Appeal from the Circuit Court of Cook County Nos. 96 JA 626, 96 JA 627, 96 JA 628, 96 JA 703 Honorable Carol McCarthy, Judge Presiding.

The opinion of the court was delivered by: Justice Cahill.


Respondents Danielle L. and Todd S. appeal an order finding them unfit parents and terminating their parental rights. We affirm.

An adjudication of wardship was entered on October 6, 1996, as to four minor boys, D.L., A.L., T.S. and A.C. Three of the boys are the sons of respondent-mother Danielle L. and Jesse C., now deceased. A fourth boy is the son of Danielle and respondent-father Todd L. The petitions for adjudication were filed by the State on February 2 and 7, 1996, alleging that the children were abused or neglected based on a lack of care and exposure to an injurious environment. The juvenile court found that Danielle did not provide a medical card for one child and failed to enroll two other children in school, both respondents engaged in domestic violence, Danielle abused drugs, and Todd hit one of the children on the head, causing the child to hit a wall. The children were placed in the temporary custody of the Department of Children and Family Services (DCFS). An order of protection entered on December 12, 1996, allowed Danielle unsupervised visits from two to eight hours per week and ordered Danielle to participate in counseling and follow all recommendations. The case was then continued several times for a permanency plan hearing.

A permanency plan hearing was held on July 8, 1998. The DCFS caseworker and guardian ad litem recommended the goal of "substitute care." The public defender recommended that the children ultimately be returned home. The hearing officer recommended substitute care at the close of the hearing. The public defender filed a written objection to the hearing officer's recommendation.

The State filed a petition to terminate respondents' parental rights and appoint a guardian to consent to the adoption of the children on July 1, 1998. The petition alleged that Danielle was unfit under section 1(D) of the Adoption Act for failure to maintain a reasonable degree of interest, concern or responsibility, deserting the children in the three months preceding the termination petition, and for failing to make reasonable efforts within nine months of adjudication. 750 ILCS 50/1(D)(b), (D)(m), (D)(m) (West 1998). The petition alleged that Todd was unfit as to his son for failure to maintain a reasonable degree of interest, concern or responsibility and for failing to make reasonable efforts within nine months of adjudication. 750 ILCS 50/1(D)(b), (D)(c) (West 1998). The public guardian joined the State's petition.

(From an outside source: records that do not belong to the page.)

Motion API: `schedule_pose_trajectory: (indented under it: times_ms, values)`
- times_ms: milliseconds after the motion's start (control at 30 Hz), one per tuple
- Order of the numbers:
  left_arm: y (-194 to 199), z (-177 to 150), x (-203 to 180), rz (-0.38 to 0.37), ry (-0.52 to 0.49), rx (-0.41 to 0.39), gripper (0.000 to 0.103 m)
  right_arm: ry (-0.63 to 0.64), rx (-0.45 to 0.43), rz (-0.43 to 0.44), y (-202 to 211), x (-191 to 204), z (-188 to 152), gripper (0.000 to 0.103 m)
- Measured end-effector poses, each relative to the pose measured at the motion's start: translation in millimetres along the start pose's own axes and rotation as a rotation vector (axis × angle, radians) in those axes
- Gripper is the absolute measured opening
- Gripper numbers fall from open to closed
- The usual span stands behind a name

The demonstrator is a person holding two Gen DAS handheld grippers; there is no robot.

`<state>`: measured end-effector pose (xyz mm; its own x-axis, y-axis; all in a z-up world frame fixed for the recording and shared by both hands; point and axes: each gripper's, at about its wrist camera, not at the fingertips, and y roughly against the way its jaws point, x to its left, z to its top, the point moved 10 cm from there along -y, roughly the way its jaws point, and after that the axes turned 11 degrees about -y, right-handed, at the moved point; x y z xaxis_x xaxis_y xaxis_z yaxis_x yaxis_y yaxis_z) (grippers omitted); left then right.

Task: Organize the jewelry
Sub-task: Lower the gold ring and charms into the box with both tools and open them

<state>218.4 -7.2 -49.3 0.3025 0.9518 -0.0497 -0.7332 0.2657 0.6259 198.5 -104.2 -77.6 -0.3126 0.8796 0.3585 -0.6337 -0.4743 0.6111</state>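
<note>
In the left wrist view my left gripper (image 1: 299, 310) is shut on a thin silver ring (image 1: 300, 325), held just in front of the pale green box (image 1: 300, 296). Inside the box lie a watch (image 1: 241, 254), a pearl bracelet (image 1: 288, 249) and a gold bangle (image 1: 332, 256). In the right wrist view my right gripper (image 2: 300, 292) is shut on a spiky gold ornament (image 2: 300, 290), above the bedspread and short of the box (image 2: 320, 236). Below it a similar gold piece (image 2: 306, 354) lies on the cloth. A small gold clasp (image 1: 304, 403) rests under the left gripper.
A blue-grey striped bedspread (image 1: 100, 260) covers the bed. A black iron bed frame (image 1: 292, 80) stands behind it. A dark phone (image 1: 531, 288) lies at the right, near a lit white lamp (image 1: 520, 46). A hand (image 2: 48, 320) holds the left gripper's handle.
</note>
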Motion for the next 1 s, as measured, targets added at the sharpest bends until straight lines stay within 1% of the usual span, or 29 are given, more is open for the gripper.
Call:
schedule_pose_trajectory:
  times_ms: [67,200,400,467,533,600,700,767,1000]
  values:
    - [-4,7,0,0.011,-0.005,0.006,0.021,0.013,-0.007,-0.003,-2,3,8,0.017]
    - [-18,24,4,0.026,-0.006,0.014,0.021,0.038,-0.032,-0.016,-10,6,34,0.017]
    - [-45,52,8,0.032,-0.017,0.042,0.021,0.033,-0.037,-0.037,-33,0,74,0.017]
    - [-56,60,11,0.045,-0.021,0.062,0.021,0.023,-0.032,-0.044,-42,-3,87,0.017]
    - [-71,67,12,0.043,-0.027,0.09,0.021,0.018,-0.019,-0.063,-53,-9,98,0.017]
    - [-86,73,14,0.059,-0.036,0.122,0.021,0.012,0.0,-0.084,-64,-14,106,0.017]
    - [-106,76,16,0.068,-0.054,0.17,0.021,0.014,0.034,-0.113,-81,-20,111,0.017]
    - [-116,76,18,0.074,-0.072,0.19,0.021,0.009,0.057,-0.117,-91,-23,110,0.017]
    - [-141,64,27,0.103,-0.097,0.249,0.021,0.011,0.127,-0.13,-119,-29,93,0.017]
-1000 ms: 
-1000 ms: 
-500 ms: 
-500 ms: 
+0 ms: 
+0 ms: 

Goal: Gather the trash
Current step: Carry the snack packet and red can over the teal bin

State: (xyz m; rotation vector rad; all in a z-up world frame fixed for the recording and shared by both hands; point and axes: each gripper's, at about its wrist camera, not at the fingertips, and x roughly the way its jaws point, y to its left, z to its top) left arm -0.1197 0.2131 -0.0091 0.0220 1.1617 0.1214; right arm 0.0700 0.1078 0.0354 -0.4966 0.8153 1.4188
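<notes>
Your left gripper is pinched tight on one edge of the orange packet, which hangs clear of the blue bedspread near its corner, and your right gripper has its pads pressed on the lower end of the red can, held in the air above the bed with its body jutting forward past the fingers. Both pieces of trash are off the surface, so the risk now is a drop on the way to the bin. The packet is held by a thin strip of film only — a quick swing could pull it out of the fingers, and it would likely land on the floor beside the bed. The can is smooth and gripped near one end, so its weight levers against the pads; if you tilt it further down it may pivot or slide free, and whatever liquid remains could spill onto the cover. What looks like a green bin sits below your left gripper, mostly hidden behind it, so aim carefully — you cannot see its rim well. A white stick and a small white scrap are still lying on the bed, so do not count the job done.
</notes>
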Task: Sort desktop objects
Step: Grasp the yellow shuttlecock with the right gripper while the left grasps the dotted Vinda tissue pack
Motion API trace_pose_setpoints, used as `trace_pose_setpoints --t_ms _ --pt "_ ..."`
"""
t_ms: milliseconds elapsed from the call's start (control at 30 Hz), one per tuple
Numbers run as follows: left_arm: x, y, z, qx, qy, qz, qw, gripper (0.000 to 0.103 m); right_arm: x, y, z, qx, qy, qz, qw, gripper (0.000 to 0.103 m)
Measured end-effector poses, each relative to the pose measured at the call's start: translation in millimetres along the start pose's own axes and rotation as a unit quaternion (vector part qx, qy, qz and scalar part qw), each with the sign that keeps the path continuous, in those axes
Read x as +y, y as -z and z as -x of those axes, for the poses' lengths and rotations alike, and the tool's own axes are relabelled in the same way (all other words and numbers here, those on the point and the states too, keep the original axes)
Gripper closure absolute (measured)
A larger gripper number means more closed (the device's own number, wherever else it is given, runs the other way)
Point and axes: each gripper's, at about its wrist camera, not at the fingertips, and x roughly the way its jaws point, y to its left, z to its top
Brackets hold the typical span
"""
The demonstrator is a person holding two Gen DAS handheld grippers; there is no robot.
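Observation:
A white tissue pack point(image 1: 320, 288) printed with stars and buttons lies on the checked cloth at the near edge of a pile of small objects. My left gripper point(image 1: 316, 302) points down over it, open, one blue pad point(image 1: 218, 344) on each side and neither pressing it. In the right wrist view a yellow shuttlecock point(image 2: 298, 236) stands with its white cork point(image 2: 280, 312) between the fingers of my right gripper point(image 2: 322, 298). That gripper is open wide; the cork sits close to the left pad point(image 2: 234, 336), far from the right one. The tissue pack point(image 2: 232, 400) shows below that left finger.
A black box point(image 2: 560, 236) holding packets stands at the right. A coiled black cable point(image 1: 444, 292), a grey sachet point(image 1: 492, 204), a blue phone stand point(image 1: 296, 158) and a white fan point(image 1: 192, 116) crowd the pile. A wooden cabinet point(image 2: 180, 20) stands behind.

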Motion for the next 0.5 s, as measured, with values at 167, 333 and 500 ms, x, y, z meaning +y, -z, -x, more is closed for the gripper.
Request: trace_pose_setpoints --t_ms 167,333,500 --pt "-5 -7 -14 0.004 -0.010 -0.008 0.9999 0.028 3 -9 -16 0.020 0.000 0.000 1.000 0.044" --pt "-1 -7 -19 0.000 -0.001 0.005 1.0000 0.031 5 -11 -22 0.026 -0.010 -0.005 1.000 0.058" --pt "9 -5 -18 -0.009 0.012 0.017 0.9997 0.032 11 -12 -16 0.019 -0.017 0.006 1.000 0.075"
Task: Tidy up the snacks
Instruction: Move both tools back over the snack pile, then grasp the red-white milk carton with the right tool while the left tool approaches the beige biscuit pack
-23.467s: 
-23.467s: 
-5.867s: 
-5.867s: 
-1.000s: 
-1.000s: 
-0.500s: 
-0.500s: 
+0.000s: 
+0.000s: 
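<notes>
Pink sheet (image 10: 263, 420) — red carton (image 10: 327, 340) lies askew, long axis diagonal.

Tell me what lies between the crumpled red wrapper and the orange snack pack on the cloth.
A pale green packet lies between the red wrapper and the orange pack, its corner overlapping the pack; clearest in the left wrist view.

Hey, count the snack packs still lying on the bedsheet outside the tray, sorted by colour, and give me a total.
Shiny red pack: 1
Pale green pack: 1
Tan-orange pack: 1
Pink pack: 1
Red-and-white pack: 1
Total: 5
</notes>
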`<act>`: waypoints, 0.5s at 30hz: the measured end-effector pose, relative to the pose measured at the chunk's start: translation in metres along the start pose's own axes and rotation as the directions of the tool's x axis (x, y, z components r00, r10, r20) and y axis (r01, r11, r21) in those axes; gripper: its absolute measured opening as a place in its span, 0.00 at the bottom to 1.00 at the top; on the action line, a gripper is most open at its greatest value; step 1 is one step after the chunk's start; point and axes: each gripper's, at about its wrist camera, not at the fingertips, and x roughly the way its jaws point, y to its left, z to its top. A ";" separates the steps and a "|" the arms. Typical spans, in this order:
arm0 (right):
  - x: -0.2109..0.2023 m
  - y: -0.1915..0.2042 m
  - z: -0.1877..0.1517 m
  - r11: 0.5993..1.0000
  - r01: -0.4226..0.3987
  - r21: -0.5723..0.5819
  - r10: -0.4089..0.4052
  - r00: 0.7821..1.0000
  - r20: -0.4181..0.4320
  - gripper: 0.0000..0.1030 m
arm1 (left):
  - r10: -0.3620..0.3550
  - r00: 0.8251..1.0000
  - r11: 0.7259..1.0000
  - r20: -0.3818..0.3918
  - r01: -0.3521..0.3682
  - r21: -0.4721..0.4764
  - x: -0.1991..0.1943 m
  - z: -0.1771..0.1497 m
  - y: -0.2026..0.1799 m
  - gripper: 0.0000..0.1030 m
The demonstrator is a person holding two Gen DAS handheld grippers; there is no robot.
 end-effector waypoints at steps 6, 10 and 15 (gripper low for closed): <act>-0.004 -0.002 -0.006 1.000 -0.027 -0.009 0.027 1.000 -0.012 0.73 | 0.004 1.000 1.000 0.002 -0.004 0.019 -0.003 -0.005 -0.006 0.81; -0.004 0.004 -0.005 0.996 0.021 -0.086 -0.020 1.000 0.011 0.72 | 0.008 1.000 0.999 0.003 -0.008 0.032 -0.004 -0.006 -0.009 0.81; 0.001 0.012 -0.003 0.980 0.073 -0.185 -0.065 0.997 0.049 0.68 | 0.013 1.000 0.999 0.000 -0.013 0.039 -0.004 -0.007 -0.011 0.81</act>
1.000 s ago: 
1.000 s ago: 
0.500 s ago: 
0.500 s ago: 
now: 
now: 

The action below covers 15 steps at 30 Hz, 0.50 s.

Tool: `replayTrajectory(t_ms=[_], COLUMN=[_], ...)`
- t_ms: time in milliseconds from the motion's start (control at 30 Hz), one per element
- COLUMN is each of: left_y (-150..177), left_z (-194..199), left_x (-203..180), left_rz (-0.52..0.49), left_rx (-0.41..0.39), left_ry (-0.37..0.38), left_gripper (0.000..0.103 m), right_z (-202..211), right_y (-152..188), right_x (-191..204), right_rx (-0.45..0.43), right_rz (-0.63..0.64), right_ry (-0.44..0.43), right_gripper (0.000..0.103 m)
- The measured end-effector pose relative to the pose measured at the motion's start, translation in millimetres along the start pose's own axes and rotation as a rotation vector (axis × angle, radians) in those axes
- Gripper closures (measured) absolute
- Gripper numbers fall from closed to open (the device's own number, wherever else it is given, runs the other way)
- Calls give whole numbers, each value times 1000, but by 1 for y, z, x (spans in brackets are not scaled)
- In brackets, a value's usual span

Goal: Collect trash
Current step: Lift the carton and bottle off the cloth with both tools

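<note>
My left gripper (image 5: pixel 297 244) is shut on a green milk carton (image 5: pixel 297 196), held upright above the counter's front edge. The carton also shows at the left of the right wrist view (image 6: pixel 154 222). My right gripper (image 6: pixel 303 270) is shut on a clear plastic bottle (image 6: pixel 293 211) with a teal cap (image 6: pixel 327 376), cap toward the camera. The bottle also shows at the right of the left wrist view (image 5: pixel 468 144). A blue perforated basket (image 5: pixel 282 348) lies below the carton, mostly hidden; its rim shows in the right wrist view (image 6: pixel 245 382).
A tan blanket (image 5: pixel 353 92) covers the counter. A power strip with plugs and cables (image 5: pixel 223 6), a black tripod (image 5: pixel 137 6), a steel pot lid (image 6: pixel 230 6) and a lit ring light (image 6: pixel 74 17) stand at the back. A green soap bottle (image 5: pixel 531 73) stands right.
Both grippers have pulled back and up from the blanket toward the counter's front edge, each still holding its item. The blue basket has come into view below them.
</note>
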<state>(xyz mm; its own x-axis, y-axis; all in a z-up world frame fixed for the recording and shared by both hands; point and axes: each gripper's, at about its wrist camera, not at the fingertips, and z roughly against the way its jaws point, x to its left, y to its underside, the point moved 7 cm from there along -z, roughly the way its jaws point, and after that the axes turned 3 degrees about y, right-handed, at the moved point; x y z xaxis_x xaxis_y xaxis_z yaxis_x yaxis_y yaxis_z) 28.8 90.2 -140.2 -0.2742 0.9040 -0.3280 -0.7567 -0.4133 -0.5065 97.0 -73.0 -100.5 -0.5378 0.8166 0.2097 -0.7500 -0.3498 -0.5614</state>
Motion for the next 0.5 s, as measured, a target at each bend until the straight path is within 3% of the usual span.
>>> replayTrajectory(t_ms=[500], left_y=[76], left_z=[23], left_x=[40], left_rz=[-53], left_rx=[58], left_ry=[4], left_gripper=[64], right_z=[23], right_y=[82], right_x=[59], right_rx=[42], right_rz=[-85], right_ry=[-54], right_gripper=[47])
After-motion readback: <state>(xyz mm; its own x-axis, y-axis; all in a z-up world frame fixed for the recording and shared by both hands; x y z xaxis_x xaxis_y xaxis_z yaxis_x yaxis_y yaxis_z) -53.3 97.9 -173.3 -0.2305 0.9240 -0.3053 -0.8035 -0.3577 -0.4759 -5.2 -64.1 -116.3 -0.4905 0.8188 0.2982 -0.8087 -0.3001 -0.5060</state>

A termination hearing was held on November 9, 1999. Todd was the State's first witness. Todd testified he was T.S.'s natural father. Todd said he was incarcerated on July 6, 1996, and has a February 6, 2001, expected release date.

Derrick Lindsay, a DCFS case manager, next testified for the State. Lindsay said he became involved in the case in June 1997 and that he was officially assigned the case on September 8, 1997. Lindsay explained that the case originally came into the DCFS system in December 1995, on allegations of a dirty house. The children were taken into DCFS custody in February 1996, when it was learned that the medical needs of one of the children were not being met. Underlying issues of domestic violence and drug abuse were also raised at this time.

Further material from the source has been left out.